Given data START

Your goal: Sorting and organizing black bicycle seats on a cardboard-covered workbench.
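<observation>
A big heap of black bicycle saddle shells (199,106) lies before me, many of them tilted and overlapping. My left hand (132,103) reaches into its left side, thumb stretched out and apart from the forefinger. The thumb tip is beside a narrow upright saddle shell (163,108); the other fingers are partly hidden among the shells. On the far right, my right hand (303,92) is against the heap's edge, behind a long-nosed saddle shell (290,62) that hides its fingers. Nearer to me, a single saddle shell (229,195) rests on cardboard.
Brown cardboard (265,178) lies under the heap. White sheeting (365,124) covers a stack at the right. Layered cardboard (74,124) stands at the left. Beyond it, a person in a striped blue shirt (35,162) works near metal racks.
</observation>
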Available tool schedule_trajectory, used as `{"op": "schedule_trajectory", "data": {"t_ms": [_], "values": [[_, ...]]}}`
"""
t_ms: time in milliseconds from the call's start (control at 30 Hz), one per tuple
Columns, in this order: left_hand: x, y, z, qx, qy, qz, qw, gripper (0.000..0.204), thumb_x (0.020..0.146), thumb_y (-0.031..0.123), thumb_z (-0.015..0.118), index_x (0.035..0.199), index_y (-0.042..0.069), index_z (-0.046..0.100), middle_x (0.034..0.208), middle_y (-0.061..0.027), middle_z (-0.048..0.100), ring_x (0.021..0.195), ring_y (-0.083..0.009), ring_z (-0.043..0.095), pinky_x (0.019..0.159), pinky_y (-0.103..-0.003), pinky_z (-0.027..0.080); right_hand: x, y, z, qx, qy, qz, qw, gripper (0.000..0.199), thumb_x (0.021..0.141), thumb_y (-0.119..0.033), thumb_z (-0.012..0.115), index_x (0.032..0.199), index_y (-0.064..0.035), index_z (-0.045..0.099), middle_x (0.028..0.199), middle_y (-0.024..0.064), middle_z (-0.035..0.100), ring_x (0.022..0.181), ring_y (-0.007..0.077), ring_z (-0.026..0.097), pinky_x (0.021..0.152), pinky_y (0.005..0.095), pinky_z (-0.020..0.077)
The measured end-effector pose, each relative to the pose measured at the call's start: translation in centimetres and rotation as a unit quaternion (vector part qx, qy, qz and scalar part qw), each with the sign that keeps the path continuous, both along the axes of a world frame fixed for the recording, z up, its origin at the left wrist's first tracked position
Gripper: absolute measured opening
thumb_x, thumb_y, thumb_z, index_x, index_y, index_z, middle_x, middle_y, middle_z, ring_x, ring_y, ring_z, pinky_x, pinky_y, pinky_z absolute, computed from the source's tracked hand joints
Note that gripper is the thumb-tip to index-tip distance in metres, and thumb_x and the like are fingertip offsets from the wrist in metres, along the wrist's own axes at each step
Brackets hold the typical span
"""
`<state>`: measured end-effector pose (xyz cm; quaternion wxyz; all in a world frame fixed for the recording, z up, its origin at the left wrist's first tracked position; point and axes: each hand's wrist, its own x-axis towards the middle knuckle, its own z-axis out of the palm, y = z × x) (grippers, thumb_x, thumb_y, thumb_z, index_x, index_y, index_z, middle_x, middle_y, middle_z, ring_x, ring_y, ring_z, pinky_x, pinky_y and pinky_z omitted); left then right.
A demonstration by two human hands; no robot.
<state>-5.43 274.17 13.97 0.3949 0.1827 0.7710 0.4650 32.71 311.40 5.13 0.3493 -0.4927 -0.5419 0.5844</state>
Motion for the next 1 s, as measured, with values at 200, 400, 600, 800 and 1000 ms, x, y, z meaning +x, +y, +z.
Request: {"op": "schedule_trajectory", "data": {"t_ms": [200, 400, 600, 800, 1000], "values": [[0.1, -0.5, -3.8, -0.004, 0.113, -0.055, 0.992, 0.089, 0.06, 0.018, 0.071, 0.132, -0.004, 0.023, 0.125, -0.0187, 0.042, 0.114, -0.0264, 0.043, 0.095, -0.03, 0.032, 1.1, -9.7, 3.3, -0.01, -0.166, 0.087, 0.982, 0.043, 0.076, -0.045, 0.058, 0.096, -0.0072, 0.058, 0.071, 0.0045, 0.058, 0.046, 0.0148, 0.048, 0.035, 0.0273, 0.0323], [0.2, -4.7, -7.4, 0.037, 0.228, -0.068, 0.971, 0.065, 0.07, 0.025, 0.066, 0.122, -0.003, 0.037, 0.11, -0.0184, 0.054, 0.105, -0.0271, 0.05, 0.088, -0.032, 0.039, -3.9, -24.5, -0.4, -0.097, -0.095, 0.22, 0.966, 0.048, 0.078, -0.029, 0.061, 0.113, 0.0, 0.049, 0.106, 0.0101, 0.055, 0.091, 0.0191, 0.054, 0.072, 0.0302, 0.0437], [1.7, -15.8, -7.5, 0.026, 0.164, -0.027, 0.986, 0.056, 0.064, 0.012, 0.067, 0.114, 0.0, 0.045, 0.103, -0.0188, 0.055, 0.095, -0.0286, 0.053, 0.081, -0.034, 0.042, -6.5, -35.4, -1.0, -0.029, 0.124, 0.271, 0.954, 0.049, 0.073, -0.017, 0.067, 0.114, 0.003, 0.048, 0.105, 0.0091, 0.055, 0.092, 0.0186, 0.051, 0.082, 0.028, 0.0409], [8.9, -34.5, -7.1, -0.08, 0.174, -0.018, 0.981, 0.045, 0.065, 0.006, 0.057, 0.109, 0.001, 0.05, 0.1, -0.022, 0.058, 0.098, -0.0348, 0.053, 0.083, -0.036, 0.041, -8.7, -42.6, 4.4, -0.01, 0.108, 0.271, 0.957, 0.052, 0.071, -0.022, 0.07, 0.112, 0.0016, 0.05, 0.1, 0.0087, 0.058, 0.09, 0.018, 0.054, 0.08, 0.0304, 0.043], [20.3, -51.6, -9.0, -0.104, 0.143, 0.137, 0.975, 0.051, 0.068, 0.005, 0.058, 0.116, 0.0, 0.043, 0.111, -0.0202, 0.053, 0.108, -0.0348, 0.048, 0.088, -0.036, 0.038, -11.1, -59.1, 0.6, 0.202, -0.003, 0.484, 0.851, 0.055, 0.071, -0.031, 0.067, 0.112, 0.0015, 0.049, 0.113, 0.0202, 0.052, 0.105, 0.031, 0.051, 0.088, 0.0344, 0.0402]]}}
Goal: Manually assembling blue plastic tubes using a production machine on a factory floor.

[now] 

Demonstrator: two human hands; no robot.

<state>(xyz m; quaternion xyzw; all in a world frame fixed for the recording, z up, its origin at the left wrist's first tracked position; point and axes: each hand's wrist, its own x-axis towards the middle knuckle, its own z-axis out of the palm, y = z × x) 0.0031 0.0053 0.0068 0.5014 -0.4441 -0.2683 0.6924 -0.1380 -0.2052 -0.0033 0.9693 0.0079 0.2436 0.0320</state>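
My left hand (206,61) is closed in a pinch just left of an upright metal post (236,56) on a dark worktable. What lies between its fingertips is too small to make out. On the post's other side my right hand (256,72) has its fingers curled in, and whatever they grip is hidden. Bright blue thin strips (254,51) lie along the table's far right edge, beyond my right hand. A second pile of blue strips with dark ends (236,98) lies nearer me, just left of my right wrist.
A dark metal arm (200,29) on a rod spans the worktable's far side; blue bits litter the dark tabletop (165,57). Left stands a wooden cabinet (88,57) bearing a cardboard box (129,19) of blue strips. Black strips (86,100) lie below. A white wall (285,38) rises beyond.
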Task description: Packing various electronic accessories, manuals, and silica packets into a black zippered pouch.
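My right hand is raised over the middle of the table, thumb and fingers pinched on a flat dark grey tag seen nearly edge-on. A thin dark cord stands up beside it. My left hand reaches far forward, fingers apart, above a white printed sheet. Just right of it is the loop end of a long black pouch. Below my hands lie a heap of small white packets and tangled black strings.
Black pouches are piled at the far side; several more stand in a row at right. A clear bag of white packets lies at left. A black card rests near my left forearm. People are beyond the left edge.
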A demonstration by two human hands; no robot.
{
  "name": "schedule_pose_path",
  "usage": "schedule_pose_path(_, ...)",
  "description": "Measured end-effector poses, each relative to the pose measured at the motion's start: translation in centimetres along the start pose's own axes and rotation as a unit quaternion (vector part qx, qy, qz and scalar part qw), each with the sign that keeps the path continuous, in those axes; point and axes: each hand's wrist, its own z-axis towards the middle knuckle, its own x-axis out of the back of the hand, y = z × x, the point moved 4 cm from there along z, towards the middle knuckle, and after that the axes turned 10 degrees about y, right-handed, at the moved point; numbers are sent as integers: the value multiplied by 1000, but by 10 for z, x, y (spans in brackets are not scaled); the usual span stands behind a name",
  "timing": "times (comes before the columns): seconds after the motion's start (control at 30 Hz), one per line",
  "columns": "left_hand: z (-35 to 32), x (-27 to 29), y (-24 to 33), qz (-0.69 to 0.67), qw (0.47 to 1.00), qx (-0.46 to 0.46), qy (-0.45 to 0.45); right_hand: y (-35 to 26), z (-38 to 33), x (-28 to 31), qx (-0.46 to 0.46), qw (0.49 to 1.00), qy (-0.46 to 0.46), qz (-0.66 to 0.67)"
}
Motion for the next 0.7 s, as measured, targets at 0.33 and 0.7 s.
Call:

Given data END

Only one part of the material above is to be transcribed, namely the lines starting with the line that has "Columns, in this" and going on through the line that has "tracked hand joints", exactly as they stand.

Columns, in this order: left_hand: x, y, z, qx, qy, qz, qw, gripper (0.000..0.204), thumb_x (0.020..0.146), thumb_y (-0.031..0.123), thumb_z (-0.015..0.118), index_x (0.035..0.199), index_y (-0.042..0.069), index_z (-0.046..0.100), middle_x (0.034..0.208), middle_y (-0.061..0.027), middle_z (-0.048..0.100), ring_x (0.021..0.195), ring_y (-0.083..0.009), ring_z (-0.043..0.095), pinky_x (0.019..0.159), pinky_y (-0.103..-0.003), pinky_z (-0.027..0.080); right_hand: x, y, z, qx, qy, qz, qw, gripper (0.000..0.199), thumb_x (0.021..0.141), thumb_y (-0.119..0.033), thumb_z (-0.012..0.115), index_x (0.032..0.199), index_y (-0.064..0.035), index_z (-0.045..0.099), middle_x (0.028..0.199), middle_y (-0.024..0.064), middle_z (-0.035..0.100), ring_x (0.022..0.181), ring_y (-0.007..0.077), ring_z (-0.026..0.097), pinky_x (0.021..0.152), pinky_y (0.005..0.095), pinky_z (-0.020..0.077)
The measured end-effector pose, each relative to the pose measured at the call's start: translation in centimetres and rotation as a unit quaternion (vector part qx, qy, qz and scalar part qw), each with the sign that keeps the path continuous, both along the axes of a world frame fixed for the recording, z up, its origin at the left wrist's first tracked position
Gripper: absolute measured opening
thumb_x, thumb_y, thumb_z, index_x, index_y, index_z, middle_x, middle_y, middle_z, ring_x, ring_y, ring_z, pinky_x, pinky_y, pinky_z absolute, computed from the source's tracked hand joints

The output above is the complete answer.